Structural and Molecular Insight into Resistance Mechanisms of First Generation cMET Inhibitors.
Collie, G.W., Koh, C.M., O'Neill, D.J., Stubbs, C.J., Khurana, P., Eddershaw, A., Snijder, A., Mauritzson, F., Barlind, L., Dale, I.L., Shaw, J., Phillips, C., Hennessy, E.J., Cheung, T., Narvaez, A.J.(2019) ACS Med Chem Lett 10: 1322-1327
- PubMed: 31531204 
- DOI: https://doi.org/10.1021/acsmedchemlett.9b00276
- Primary Citation of Related Structures:  
6SD9, 6SDC, 6SDD, 6SDE - PubMed Abstract: 
Many small molecule inhibitors of the cMET receptor tyrosine kinase have been evaluated in clinical trials for the treatment of cancer and resistance-conferring mutations of cMET are beginning to be reported for a number of such compounds.
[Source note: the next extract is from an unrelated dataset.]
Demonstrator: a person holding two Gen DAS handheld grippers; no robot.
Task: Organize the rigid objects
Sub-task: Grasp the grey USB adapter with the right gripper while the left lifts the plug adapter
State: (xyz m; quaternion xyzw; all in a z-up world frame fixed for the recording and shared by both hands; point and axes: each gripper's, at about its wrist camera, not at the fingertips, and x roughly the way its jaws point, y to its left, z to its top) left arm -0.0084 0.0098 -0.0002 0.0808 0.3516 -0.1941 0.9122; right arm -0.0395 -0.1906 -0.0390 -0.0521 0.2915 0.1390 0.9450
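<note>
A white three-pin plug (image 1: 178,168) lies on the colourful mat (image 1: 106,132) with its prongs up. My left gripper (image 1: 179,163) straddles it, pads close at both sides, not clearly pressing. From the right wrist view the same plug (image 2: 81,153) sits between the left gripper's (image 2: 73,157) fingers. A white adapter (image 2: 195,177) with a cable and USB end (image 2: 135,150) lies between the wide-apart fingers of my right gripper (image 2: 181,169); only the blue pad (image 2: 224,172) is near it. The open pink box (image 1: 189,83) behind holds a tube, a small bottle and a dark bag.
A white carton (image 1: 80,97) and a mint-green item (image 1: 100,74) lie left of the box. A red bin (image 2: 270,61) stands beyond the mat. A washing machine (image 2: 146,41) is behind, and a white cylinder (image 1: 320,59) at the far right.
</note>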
There is now a need to understand specific cMET mutations at the molecular level, particularly concerning small molecule recognition. Toward this end, we report here the first crystal structures of the recent clinically observed resistance-conferring D1228V cMET mutant in complex with small molecule inhibitors, along with a crystal structure of wild-type cMET bound by the clinical compound savolitinib and supporting cellular, biochemical, and biophysical data. Our findings indicate that the D1228V alteration induces conformational changes in the kinase, which could have implications for small molecule inhibitor design. The data we report here increases our molecular understanding of the D1228V cMET mutation and provides insight for future inhibitor design.
Organizational Affiliation: 
Discovery Sciences, R&D, AstraZeneca, Cambridge, U.K.